EXERCISE DESCRIPTION: Every line below from the one containing "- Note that" to the final line must be reproduced exactly, and no other line may appear in the answer.

------ MATERIAL PROVIDED

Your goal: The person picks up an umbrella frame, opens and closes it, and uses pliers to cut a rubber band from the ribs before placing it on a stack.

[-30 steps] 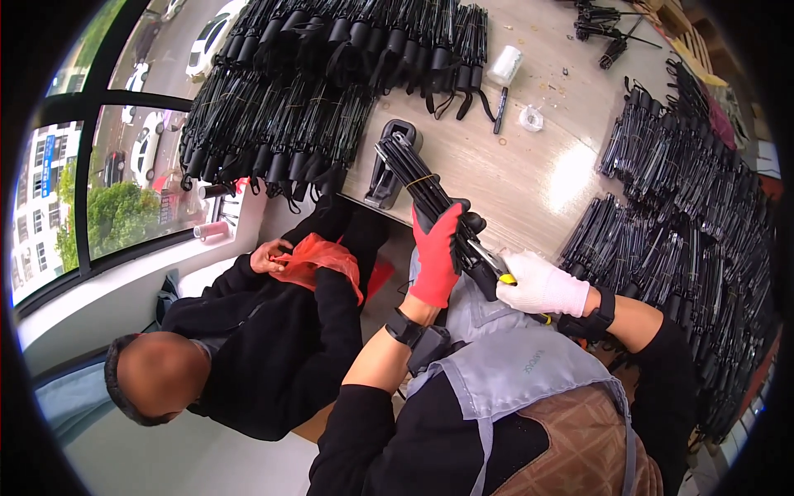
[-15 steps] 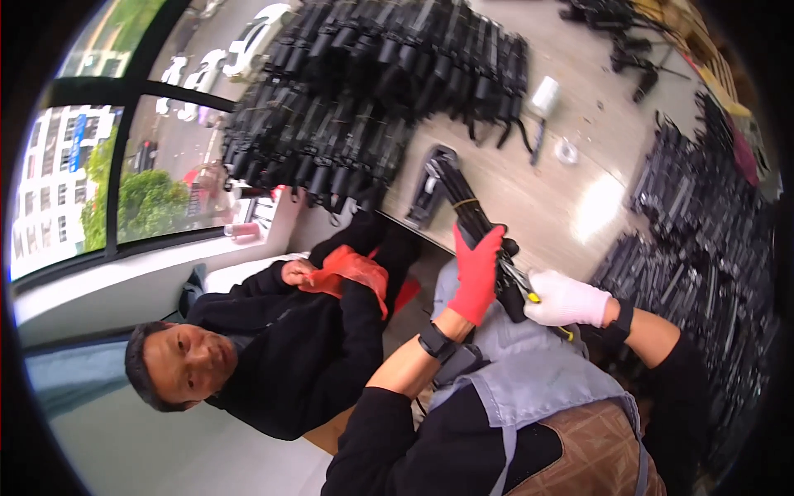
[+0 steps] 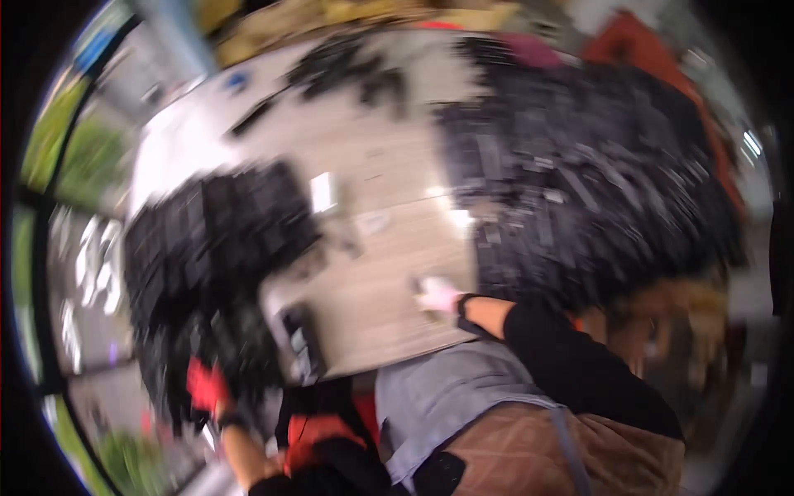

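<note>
Umbrella frames (image 3: 219,219), black and heaped, lie beside and beyond the fingers of the red-gloved left hand (image 3: 207,387); blur hides whether those fingers grasp any. The white-gloved right hand (image 3: 438,295) is over the table (image 3: 389,306), its fingers' grip likewise unclear. Left of these fingers sits a dark elongated device (image 3: 302,343); ahead and left, a white cylinder (image 3: 324,192); to their right, a larger black pile (image 3: 587,174).

Workshop, probably: piled black bundles (image 3: 217,227)
</note>
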Demonstrator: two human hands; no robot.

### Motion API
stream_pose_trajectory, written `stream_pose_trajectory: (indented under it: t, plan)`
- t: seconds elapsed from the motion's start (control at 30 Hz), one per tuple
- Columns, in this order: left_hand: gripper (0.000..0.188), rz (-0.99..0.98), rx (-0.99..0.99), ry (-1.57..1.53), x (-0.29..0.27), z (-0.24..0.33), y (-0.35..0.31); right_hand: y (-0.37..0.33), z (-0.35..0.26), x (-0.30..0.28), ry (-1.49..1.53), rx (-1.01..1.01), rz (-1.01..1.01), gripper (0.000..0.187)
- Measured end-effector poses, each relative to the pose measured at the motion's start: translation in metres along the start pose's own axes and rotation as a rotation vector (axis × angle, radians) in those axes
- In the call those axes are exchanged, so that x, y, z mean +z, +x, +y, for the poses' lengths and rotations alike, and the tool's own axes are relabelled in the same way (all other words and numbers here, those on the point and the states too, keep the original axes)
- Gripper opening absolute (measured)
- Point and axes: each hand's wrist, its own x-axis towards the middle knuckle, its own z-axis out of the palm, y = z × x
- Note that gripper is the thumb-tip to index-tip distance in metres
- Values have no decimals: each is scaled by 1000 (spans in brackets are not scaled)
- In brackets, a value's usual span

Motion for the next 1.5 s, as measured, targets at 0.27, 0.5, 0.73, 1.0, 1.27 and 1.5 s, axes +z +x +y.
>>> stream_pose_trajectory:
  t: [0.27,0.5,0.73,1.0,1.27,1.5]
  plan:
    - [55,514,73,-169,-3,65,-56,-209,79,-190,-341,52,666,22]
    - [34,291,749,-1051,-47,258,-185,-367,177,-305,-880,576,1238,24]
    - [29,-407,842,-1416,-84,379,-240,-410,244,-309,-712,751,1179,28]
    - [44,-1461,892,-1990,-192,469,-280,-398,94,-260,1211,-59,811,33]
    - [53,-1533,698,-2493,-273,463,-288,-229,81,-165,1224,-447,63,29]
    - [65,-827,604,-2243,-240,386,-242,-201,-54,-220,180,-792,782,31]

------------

SOLUTION FOR THIS PROBLEM:
- Note that gripper is the thumb-tip to index-tip distance in metres
- Values have no decimals: each is scaled by 1000 (spans in brackets are not scaled)
- In brackets, a value's usual span

Motion for the next 1.5 s, as measured, targets at 0.27, 0.5, 0.73, 1.0, 1.27 and 1.5 s, axes +z +x +y.
>>> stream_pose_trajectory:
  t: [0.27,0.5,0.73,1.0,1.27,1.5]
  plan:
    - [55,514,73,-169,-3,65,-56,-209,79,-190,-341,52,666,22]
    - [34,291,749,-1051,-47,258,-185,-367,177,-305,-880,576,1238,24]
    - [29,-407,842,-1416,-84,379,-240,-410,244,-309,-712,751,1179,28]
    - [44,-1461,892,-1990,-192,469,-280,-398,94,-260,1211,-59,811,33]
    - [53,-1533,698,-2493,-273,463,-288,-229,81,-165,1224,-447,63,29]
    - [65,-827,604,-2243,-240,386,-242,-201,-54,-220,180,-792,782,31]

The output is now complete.